WHAT IS REQUIRED: Once you reach the line with "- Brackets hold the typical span" in the material below, copy each line exactly up to and including the line with "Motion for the", and skip the pictures.
--------------------
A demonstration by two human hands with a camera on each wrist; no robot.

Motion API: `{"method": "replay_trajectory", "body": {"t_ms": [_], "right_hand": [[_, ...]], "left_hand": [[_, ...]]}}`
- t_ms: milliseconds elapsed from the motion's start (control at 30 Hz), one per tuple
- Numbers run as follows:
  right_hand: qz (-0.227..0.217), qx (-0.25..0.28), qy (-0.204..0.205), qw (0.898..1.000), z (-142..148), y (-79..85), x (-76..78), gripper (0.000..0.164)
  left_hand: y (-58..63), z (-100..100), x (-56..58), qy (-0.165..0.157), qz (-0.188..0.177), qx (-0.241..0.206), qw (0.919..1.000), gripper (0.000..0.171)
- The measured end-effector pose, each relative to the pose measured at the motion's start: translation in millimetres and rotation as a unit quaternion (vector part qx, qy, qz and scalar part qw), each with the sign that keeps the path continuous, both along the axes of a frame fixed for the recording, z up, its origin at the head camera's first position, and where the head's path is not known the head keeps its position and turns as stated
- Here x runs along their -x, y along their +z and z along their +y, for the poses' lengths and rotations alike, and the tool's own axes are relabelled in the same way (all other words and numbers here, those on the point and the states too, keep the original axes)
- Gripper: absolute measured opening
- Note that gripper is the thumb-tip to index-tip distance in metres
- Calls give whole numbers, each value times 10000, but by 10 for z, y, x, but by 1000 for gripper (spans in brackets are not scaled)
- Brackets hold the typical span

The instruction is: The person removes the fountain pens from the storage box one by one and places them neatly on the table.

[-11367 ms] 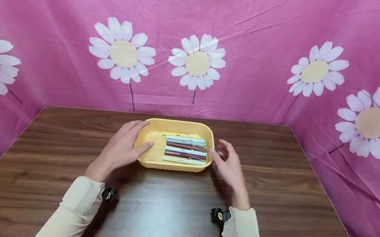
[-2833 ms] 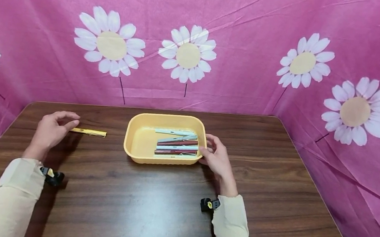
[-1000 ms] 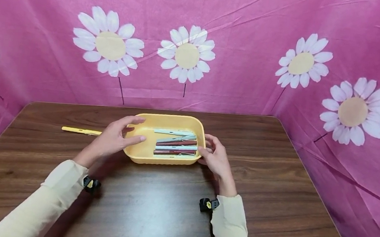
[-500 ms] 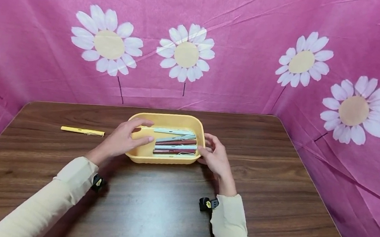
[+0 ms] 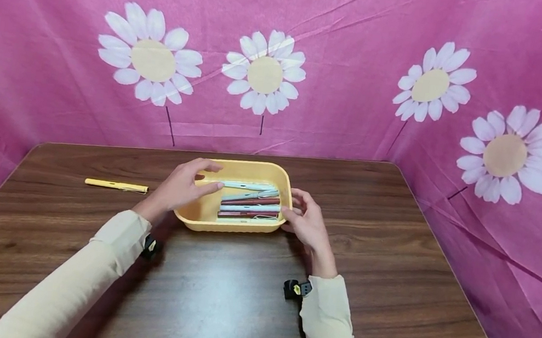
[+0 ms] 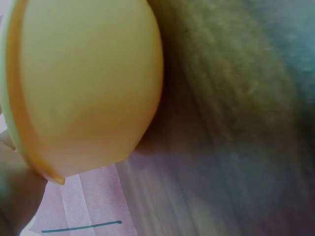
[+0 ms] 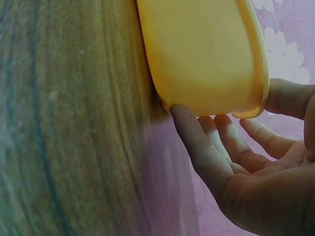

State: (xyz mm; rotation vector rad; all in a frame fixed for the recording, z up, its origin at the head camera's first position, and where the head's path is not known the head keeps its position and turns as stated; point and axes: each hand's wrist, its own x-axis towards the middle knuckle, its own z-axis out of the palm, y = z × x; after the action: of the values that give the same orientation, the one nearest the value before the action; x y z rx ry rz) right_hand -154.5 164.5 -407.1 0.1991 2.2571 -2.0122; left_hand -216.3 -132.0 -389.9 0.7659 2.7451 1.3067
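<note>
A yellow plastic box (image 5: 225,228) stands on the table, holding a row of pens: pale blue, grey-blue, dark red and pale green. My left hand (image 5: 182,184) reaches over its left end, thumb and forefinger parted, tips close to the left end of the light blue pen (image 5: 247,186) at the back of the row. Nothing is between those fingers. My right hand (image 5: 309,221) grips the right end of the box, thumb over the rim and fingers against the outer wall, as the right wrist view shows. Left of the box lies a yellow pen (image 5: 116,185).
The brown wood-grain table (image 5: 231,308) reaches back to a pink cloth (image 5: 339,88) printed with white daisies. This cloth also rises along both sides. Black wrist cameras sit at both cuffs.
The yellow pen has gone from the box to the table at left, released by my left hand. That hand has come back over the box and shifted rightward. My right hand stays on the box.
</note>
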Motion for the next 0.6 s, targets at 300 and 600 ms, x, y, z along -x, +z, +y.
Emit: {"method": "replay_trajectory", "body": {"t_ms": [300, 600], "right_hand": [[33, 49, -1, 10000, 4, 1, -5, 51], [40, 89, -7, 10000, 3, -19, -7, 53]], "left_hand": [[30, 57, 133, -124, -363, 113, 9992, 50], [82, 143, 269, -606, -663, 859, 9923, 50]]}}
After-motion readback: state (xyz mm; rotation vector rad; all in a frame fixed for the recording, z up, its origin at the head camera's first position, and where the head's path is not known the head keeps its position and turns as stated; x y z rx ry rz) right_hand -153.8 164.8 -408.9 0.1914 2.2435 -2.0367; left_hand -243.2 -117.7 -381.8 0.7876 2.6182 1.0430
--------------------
TASK OUTPUT:
- Brackets hold the typical span

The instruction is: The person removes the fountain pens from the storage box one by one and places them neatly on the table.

[-11367 ms] 
[-2833 ms] 
[-1000 ms] 
[-500 ms] 
[+0 ms] 
[+0 ms] 
[+0 ms] 

State: (xyz mm; rotation vector rad; all in a frame fixed for the recording, z up, its origin at the head camera's first position, and where the head's path is not known the head keeps its position and turns as stated; point and axes: each hand's wrist, its own x-axis towards the middle knuckle, its own z-axis out of the palm, y = z × x; after the action: of the values that give the same orientation, the one nearest the value before the action; x y z rx ry rz) right_hand -154.5 164.5 -407.1 0.1991 2.2571 -2.0122; left_hand -216.3 -132.0 -389.9 0.7659 2.7451 1.3067
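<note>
A yellow plastic box (image 5: 225,228) stands on the table, holding a row of pens: pale blue, grey-blue, dark red and pale green. My left hand (image 5: 182,184) reaches over its left end, thumb and forefinger parted, tips close to the left end of the light blue pen (image 5: 247,186) at the back of the row. Nothing is between those fingers. My right hand (image 5: 309,221) grips the right end of the box, thumb over the rim and fingers against the outer wall, as the right wrist view shows. Left of the box lies a yellow pen (image 5: 116,185).
The brown wood-grain table (image 5: 231,308) reaches back to a pink cloth (image 5: 339,88) printed with white daisies. This cloth also rises along both sides. Black wrist cameras sit at both cuffs.
The yellow pen has gone from the box to the table at left, released by my left hand. That hand has come back over the box and shifted rightward. My right hand stays on the box.
</note>
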Motion for the next 0.6 s, targets at 300 and 600 ms, x, y, z along -x, +z, +y.

Here the answer is complete.